Saltbush Bill's Gamecock

'Twas Saltbush Bill, with his travelling sheep, was making his way to town;
He crossed them over the Hard Times Run, and he came to the Take 'Em Down;
He counted through at the boundary gate, and camped at the drafting yard:
For Stingy Smith, of the Hard Times Run, had hunted him rather hard.
He bore no malice to Stingy Smith -- 'twas simply the hand of Fate
That caused his waggon to swerve aside and shatter old Stingy's gate;
And being only the hand of Fate, it follows, without a doubt,
It wasn't the fault of Saltbush Bill that Stingy's sheep got out.
So Saltbush Bill, with an easy heart, prepared for what might befall,
Commenced his stages on Take 'Em Down, the station of Roostr Hall.

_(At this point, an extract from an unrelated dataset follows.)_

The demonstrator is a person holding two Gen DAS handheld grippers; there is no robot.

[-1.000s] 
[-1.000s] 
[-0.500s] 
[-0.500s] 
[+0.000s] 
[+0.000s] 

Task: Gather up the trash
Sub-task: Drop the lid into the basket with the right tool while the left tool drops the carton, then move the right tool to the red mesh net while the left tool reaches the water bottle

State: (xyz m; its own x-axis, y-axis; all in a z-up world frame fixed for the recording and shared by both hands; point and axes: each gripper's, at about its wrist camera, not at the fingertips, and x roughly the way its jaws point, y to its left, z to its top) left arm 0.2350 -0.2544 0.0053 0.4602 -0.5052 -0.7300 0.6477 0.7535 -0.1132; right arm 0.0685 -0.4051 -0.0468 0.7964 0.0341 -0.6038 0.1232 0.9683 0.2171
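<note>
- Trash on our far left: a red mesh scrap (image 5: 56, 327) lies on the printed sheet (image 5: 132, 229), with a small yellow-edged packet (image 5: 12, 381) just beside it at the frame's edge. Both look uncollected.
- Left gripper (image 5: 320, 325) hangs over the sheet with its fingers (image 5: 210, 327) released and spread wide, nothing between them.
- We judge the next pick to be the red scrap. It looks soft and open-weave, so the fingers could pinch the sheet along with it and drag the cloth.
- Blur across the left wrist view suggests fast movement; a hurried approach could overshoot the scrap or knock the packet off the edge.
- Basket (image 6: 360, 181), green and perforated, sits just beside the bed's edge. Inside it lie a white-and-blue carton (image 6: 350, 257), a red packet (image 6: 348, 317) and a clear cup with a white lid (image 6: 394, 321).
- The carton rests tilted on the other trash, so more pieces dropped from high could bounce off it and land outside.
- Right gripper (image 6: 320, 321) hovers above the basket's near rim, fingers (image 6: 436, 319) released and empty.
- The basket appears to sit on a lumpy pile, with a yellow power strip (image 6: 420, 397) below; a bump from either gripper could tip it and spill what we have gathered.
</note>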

'Tis strange how often the men out back will take to some curious craft,
Some ruling passion to keep their thoughts away from the overdraft:
And Rooster Hall, of the Take 'Em Down, was widely known to fame
As breeder of champion fighting cocks -- his forte was the British Game.

The passing stranger within his gates that camped with old Rooster Hall
Was forced to talk about fowls all noght, or else not talk at all.
Though droughts should come, and though sheep should die, his fowls were his sole delight;
He left his shed in the flood of work to watch two game-cocks fight.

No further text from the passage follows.